■ **WHAT IS EXPECTED**:
Nothing is to be left out; print all the entries exactly.

BEGIN RECORDS SUPPLIED

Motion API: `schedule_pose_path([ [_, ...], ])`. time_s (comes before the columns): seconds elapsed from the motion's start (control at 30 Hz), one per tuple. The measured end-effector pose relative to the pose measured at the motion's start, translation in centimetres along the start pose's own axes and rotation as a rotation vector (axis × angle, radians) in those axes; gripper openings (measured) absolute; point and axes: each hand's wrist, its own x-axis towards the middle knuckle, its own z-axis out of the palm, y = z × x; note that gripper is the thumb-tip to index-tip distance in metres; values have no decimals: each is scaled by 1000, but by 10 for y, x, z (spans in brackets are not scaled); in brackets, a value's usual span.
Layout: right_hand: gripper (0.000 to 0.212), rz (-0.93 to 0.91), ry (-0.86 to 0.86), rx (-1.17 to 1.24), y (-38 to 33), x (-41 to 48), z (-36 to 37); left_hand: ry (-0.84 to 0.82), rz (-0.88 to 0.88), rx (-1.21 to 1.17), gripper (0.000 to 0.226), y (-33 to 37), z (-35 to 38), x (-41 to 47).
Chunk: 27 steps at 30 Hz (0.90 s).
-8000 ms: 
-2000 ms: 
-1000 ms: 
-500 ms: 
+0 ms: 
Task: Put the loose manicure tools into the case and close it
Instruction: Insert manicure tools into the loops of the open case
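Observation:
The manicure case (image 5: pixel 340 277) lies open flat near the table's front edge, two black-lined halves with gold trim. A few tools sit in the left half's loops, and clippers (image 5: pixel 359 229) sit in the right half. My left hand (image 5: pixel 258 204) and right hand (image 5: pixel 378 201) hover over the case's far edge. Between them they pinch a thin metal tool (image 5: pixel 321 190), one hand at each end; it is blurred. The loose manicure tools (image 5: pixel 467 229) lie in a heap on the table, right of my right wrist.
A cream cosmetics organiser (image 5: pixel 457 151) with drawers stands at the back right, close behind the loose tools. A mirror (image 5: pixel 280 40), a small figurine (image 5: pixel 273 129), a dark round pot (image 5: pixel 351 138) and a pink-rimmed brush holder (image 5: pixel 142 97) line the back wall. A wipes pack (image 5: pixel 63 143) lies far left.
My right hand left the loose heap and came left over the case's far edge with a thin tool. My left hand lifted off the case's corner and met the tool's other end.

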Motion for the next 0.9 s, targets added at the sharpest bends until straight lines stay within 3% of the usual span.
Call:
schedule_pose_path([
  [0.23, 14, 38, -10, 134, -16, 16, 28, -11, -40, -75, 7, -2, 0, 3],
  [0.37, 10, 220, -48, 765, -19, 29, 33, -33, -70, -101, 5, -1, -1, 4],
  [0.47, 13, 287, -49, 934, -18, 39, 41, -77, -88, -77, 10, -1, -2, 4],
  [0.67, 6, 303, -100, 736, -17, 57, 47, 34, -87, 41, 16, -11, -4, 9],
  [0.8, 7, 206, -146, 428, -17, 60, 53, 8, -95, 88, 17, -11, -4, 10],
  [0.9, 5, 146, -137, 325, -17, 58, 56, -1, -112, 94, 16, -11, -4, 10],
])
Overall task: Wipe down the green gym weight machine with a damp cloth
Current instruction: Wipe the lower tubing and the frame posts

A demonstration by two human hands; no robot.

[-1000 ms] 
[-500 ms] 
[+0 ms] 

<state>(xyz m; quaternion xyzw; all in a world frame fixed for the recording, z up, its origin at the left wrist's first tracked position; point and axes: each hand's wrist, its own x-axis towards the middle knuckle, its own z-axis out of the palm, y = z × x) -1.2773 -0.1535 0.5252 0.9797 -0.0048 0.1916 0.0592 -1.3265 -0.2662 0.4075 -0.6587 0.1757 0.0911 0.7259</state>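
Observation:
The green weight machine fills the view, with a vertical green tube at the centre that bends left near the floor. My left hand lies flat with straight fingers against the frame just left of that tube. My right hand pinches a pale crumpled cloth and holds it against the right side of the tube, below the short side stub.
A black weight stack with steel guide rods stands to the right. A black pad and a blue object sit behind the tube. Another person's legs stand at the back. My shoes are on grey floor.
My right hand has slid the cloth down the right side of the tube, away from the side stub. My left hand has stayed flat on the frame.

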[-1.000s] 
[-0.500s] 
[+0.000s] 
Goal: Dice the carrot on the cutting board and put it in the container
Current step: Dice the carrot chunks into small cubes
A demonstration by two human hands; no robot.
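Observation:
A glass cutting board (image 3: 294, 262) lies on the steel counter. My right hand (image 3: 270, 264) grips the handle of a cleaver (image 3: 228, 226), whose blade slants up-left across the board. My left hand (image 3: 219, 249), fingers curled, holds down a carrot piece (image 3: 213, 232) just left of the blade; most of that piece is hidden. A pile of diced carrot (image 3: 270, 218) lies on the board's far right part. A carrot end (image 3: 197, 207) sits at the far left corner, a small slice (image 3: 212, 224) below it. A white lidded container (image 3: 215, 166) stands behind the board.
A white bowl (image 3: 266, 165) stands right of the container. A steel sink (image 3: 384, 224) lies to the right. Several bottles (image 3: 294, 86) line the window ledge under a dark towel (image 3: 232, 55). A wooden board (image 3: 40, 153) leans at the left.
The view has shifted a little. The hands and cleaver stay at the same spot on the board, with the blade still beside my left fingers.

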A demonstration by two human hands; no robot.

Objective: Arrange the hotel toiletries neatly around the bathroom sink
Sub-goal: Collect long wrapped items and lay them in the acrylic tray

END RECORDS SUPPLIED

■ **EXERCISE RESPONSE**:
Motion API: `schedule_pose_path([ [_, ...], ])`. time_s (comes before the columns): seconds elapsed from the motion's start (control at 30 Hz), one per tuple. The measured end-effector pose relative to the pose measured at the motion's start, translation in centimetres along the start pose's own axes and rotation as a rotation vector (axis × angle, radians) in those axes; gripper openings (measured) absolute; point and axes: each hand's wrist, its own x-axis towards the middle knuckle, its own z-axis out of the palm, y = z × x; note that gripper is the thumb-tip to index-tip distance in metres; values have no decimals: each is scaled by 1000, but by 10 for y, x, z (spans in brackets are not scaled); in brackets, a value's usual span.
Layout: right_hand: gripper (0.000 to 0.212), rz (-0.93 to 0.91), ry (-0.86 to 0.86), rx (-1.17 to 1.24), y (-38 to 33), x (-41 to 48), z (-36 to 37); left_hand: ry (-0.84 to 0.82), rz (-0.88 to 0.88), rx (-1.21 to 1.17), gripper (0.000 to 0.226), y (-33 to 37), z (-35 to 38), x (-41 to 47).
Chunk: 27 steps at 30 Hz (0.90 s).
-8000 ms: 
-2000 ms: 
-1000 ms: 
-500 ms: 
+0 ms: 
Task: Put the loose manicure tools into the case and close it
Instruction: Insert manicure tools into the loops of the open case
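Observation:
The manicure case (image 5: pixel 340 277) lies open flat near the table's front edge, two black-lined halves with gold trim. A few tools sit in the left half's loops, and clippers (image 5: pixel 359 229) sit in the right half. My left hand (image 5: pixel 258 204) and right hand (image 5: pixel 378 201) hover over the case's far edge. Between them they pinch a thin metal tool (image 5: pixel 321 190), one hand at each end; it is blurred. The loose manicure tools (image 5: pixel 467 229) lie in a heap on the table, right of my right wrist.
A cream cosmetics organiser (image 5: pixel 457 151) with drawers stands at the back right, close behind the loose tools. A mirror (image 5: pixel 280 40), a small figurine (image 5: pixel 273 129), a dark round pot (image 5: pixel 351 138) and a pink-rimmed brush holder (image 5: pixel 142 97) line the back wall. A wipes pack (image 5: pixel 63 143) lies far left.
My right hand left the loose heap and came left over the case's far edge with a thin tool. My left hand lifted off the case's corner and met the tool's other end.
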
Motion for the next 0.9 s, targets added at the sharpest bends until straight lines stay within 3% of the usual span.
Call:
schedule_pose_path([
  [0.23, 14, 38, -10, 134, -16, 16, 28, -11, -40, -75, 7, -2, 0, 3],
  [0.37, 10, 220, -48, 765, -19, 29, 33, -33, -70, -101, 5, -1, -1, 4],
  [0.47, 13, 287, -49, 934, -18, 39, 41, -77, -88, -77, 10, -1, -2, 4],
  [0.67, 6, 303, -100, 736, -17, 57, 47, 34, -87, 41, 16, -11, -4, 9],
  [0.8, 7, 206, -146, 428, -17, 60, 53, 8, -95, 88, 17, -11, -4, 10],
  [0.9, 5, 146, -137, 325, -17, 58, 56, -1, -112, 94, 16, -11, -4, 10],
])
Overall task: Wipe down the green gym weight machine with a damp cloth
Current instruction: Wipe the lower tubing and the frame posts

A demonstration by two human hands; no robot.

[-1000 ms] 
[-500 ms] 
[+0 ms] 

<state>(xyz m; quaternion xyzw; all in a world frame fixed for the recording, z up, its origin at the left wrist's first tracked position; point and axes: each hand's wrist, its own x-axis towards the middle knuckle, its own z-axis out of the palm, y = z × x) -1.2773 -0.1535 0.5252 0.9797 -0.0048 0.1916 0.0592 -1.3265 -0.2662 0.4075 -0.6587 0.1757 0.0911 0.7259</state>
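Observation:
The green weight machine fills the view, with a vertical green tube at the centre that bends left near the floor. My left hand lies flat with straight fingers against the frame just left of that tube. My right hand pinches a pale crumpled cloth and holds it against the right side of the tube, below the short side stub.
A black weight stack with steel guide rods stands to the right. A black pad and a blue object sit behind the tube. Another person's legs stand at the back. My shoes are on grey floor.
My right hand has slid the cloth down the right side of the tube, away from the side stub. My left hand has stayed flat on the frame.
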
[-1.000s] 
[-0.500s] 
[+0.000s] 
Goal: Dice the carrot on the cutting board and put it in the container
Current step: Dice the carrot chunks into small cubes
A demonstration by two human hands; no robot.
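Observation:
A glass cutting board (image 3: 294, 262) lies on the steel counter. My right hand (image 3: 270, 264) grips the handle of a cleaver (image 3: 228, 226), whose blade slants up-left across the board. My left hand (image 3: 219, 249), fingers curled, holds down a carrot piece (image 3: 213, 232) just left of the blade; most of that piece is hidden. A pile of diced carrot (image 3: 270, 218) lies on the board's far right part. A carrot end (image 3: 197, 207) sits at the far left corner, a small slice (image 3: 212, 224) below it. A white lidded container (image 3: 215, 166) stands behind the board.
A white bowl (image 3: 266, 165) stands right of the container. A steel sink (image 3: 384, 224) lies to the right. Several bottles (image 3: 294, 86) line the window ledge under a dark towel (image 3: 232, 55). A wooden board (image 3: 40, 153) leans at the left.
The view has shifted a little. The hands and cleaver stay at the same spot on the board, with the blade still beside my left fingers.
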
A demonstration by two human hands; no robot.

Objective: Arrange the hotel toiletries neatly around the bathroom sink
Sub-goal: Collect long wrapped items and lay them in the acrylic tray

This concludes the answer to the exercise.